Riki hendak berucap lagi, tapi pintu ruangan dibuka dari luar. Ucapan Riki tertelan kembali. Ia melemparkan senyum ramahnya, seolah tak terjadi apa-apa.
“Ibu bawain kamu makanan, Rik. Makan dulu gih,” ucap Sinta menyodorkan plastik putih pada Riki.
Riki menyerahkan Alvin ke Nira lalu menerima bungkusan makanan dari Sinta.
“Aku mau makan di kantin aja, Bu. Sekalian mau beli teh hangat. Eum, kamu mau titip apa, Sayang?” Riki bertanya, menoleh pada Nira.
Nira menggeleng tanpa menoleh. Ia fokus melihat putranya. Riki mengangguk, tersenyum samar lalu keluar dari sana.
Mardi dan Sinta hanya bisa saling pandang dan menghela napas.
***
Setelah tiga hari di rawat di rumah sakit, Nira akhirnya bisa pulang membawa anak keduanya. Karena berat badan Alvin yang kurang, Dokter Ratna meminta Nira untuk memberikan susu formula penambah berat badan. Sebenarnya, rumah sakit tak memperbolehkan Alvin pulang jika berat badannya belum di angka normal. Tapi, Nira bersikukuh ingin Alvin pulang bersamanya.
Mengingat Nira adalah perawat di rumah sakit itu, maka peraturan rumah sakit itu bisa dilonggarkan tapi dengan catatan.
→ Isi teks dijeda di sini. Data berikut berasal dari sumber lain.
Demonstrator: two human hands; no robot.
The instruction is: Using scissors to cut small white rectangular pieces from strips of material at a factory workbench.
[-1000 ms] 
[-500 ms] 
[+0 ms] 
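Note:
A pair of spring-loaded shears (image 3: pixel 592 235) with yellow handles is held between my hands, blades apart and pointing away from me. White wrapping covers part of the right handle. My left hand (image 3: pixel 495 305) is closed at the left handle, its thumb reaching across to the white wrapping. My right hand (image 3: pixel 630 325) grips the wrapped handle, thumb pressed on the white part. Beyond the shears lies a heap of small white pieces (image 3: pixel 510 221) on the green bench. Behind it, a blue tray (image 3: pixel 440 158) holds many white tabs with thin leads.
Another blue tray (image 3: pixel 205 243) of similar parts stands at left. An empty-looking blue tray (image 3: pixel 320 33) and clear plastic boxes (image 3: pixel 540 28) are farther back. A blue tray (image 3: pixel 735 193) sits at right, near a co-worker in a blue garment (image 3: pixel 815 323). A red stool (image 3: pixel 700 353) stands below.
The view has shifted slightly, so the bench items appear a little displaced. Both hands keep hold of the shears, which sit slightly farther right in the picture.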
Nira juga berusaha untuk memberikan apa yang dibutuhkan Alvin agar saat kontrol dua minggu lagi, berat badan Alvin sudah di angka normal.
Riki yang menyetir, mengemudi dengan pelan karena takut goncangan mobil membuat perut bawah Nira yang dijahit untuk mengeluarkan anak kedua mereka terasa sakit.
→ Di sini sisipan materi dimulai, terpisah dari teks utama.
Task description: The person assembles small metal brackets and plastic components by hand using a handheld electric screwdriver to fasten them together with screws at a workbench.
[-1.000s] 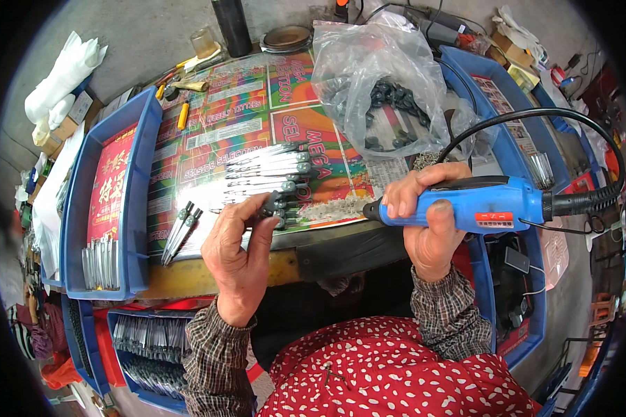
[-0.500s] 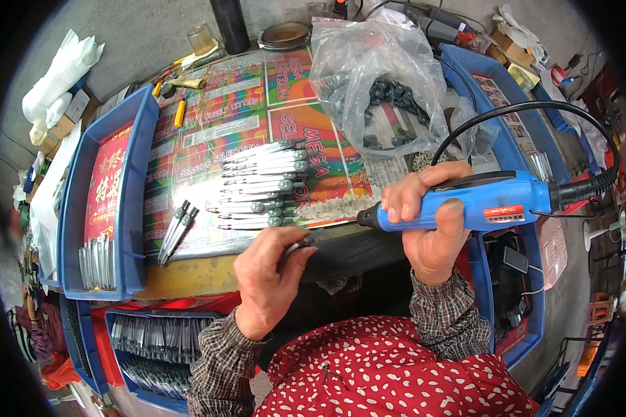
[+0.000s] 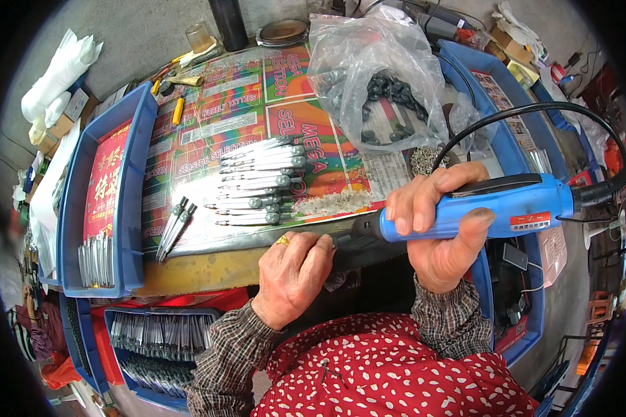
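Note:
My right hand (image 3: 442, 229) is wrapped round a blue electric screwdriver (image 3: 504, 207), held level with its bit pointing left. My left hand (image 3: 295, 274), wearing a ring, is closed with its fingertips right by the bit. Whatever those fingers pinch is hidden behind them. Just beyond, on the table, lies a row of slim white rods with dark grey heads (image 3: 257, 184). Two more dark-tipped rods (image 3: 177, 229) rest to their left.
A clear plastic bag of black parts (image 3: 389, 83) lies at the back, beside small screws (image 3: 424, 161). Blue trays (image 3: 69, 208) flank the table; another blue bin (image 3: 129, 375) of clear strips sits lower left. The screwdriver's black cable (image 3: 535, 108) arcs overhead. A yellow-handled tool (image 3: 179, 111) lies far left.
My left hand has moved right and turned over, now meeting the screwdriver's bit; the small dark piece in its fingers has gone out of sight. The screwdriver has shifted slightly right and down.

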The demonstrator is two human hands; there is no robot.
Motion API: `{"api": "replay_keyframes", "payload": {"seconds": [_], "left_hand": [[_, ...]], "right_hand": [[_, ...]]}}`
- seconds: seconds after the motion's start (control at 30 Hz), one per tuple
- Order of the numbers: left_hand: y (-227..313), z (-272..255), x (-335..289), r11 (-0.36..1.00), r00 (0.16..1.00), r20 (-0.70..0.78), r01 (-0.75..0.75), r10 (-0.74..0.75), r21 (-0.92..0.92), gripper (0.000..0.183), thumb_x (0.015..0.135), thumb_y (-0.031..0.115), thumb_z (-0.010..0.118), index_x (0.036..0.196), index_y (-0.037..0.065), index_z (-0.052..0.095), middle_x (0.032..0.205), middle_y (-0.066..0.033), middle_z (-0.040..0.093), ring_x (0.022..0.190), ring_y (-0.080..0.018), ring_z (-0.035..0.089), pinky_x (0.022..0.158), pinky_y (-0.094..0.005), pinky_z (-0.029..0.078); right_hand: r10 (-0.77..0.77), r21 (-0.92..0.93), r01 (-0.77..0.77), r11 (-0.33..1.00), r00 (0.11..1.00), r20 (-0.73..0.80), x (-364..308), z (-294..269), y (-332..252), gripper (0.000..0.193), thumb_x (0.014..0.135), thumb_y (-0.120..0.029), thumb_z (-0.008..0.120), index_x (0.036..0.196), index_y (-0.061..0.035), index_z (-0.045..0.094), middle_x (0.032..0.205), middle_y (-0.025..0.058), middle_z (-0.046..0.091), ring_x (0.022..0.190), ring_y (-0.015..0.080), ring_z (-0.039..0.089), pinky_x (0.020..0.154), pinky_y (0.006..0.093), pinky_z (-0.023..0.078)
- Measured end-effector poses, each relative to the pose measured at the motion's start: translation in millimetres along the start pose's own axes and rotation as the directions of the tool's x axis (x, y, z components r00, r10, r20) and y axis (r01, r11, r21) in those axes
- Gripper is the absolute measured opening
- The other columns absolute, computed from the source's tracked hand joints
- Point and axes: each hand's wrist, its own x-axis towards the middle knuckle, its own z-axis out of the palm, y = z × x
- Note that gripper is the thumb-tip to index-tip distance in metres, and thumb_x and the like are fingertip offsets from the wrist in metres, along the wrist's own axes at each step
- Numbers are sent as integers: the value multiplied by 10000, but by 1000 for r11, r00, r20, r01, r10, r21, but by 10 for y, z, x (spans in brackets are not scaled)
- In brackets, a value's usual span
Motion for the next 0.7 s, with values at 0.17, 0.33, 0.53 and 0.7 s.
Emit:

Sepanjang jalan, Nira hanya mengobrol dengan Bapak dan Ibunya. Sesekali Riki menimpali, tapi tak ditanggapi lagi oleh Nira. Bahkan Nira mengalihkan pembicaraan. Riki tersenyum kecut. Sikap Nira sudah sangat terang-terangan dalam memusuhinya.
Sampai rumah, Mbak Dewi menyambut mereka dengan menggendong Arsa. Mardi dan Sinta tersenyum ramah, bertanya satu dua hal pada Mbak Dewi. Sinta menggendong Alvin, masuk ke dalam rumah bersama Mardi, lalu disusul Mbak Dewi dan Arsa.
Riki membantu Nira turun. Tapi, Nira menolak, menepis, tak ingin dibantu. Riki menghela napas panjang, berusaha lebih sabar lagi karena dari kemarin-kemarin Nira terus acuh padanya.
Interaksi Nira dan Riki terus diperhatikan oleh Mardi. Ingin bertanya, tapi Sinta selalu melarang dan mengatakan belum waktunya bertanya. Maka, Mardi menurut walau tak nyaman dengan keadaan seperti ini. Mereka serumah tapi tak hangat. Ditambah sebuah fakta yang baru Mardi dan Sinta ketahui dari Mbak Dewi yang keceplosan bicara bahwa Nira dan Riki sudah lama pisah kamar.
Pagi harinya, Nira bangun kesiangan. Dengan perlahan, ia melangkah ke kamar mandi, lalu keluar kamar.
“Udah bangun, Nak?”
Nira menoleh. Mardi duduk di kursi teras, tersenyum lembut padanya.
“Riki udah berangkat kerja, Pak?” tanya Nira ikut duduk di sebelah Mardi.
“Udah. Kamu nggak dipamitin?”
Nira menggeleng.
“Nira, Bapak perhatikan kalian seperti ada masalah. Apa benar?” Mardi tak kuasa menahan rasa penasarannya pada hubungan Nira dan Riki.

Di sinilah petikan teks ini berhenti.